“Just about three minutes ago,” said Miss Perry. “He said that if you had missed your train, you wouldn’t be here for more than an hour, and it was no use waiting.”
“You see, it was a changed time-table, and he forgot it just as I did,” explained Susanna, pleased to find him fallible, even to that extent.
“But he was on time,” fenced Miss Perry, innocently.
“They don’t change the business trains,” Susanna said coldly. And she decided that she disliked this girl. She opened a magazine and sat down by the open window.
The minutes ticked slowly by. The telephone rang, doors opened and shut, and men came and went through the office. Susanna, opposed in every fibre of her being to passive waiting, suddenly rose.
“Dr. Archibald is in the First National Bank Building, isn’t he?” she inquired. “I think I’ll join Mrs. Thayer up there. There’s no use in my waiting here.”

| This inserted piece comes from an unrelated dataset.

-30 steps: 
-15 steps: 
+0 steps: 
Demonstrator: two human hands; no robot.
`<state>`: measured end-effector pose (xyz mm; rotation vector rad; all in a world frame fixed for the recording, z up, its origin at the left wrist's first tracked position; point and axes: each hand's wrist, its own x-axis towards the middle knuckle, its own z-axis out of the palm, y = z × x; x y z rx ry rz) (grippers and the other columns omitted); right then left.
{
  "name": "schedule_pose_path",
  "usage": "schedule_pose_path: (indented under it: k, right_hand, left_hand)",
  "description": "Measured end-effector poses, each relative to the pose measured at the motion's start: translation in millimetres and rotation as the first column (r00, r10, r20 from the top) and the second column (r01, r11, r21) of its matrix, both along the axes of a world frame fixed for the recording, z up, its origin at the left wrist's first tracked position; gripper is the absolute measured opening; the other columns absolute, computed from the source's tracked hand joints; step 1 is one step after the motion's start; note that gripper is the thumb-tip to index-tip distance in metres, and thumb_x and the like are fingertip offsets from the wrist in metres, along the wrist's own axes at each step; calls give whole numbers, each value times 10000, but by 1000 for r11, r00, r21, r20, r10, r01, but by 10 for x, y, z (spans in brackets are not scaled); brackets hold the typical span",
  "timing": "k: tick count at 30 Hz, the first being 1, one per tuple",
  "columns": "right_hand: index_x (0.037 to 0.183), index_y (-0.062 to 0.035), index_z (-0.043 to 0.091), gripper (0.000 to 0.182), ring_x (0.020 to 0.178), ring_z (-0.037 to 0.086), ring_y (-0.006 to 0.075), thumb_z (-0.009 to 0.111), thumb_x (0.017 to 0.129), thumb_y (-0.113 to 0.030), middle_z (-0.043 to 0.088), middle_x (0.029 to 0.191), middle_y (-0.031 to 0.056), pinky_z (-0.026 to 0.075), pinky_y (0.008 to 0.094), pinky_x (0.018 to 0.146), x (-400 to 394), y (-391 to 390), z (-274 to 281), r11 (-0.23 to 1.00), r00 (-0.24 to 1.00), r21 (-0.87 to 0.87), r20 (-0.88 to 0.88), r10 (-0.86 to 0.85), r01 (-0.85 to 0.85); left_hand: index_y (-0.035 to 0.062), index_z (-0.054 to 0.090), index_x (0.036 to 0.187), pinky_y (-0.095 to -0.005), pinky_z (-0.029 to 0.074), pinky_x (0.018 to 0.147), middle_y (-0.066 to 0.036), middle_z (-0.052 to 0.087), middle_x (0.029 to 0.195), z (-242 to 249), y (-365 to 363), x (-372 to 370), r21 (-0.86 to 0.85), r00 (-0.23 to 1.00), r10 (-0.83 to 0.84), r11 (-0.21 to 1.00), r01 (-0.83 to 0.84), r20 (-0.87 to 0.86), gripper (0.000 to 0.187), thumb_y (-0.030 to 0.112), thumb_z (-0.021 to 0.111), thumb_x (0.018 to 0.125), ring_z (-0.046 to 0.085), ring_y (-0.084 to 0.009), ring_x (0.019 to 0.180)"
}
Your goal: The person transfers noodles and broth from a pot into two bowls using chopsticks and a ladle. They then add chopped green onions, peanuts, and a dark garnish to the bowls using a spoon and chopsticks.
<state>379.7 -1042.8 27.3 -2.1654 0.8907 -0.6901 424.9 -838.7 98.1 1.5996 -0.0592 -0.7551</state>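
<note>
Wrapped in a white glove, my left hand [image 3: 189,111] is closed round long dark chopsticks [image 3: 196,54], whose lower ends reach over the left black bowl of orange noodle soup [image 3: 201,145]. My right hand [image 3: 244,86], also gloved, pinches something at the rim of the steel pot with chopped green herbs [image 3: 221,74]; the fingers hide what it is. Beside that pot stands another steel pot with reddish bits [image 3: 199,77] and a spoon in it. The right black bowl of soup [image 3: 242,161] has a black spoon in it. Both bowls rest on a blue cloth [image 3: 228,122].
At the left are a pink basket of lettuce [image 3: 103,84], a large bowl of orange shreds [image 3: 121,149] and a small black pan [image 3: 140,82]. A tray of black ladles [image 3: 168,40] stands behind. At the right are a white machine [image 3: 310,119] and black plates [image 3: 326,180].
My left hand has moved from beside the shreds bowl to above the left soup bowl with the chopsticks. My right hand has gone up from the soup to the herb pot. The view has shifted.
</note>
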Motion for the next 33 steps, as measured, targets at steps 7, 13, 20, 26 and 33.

Miss Perry silently verified Dr. Archibald’s address in the telephone book, and to the First National Bank Building Susanna immediately made her way. It was growing warmer now and the streets seemed noisy and crowded, but no matter—“If I can only get to them and see Jim!” thought Susanna.
In the pleasant shadiness of Dr. Archibald’s office, rising from a delightful mahogany arm-chair, Susanna presently asked if Mrs. Thayer could be told that Mrs. Fairfax was there.
“I think Mrs. Thayer is gone,” said the attendant pleasantly. “I’m not sure, but I’ll see.”
In a few minutes she returned to inform Mrs. Fairfax that Mrs. Thayer had just come in to have a bridge replaced, and was gone.
“You don’t know where?” Susanna’s voice was a trifle husky with repressed emotion. She realized that she was getting a headache.
No, the attendant didn’t know where.
So there was nothing for it but to go back to Jim’s office, and back Susanna accordingly went. She walked as fast as she could, conscious of every separate hot step, and was nervous and headachy when she entered Miss Perry’s presence again.
Mr. Fairfax and Mrs. Thayer had not come in; no, but Miss Perry reported that Mr. Fairfax had telephoned not ten minutes ago, and seemed very anxious to get hold of his wife.
“Oh, dear, dear!” lamented Susanna. “And where is he now?”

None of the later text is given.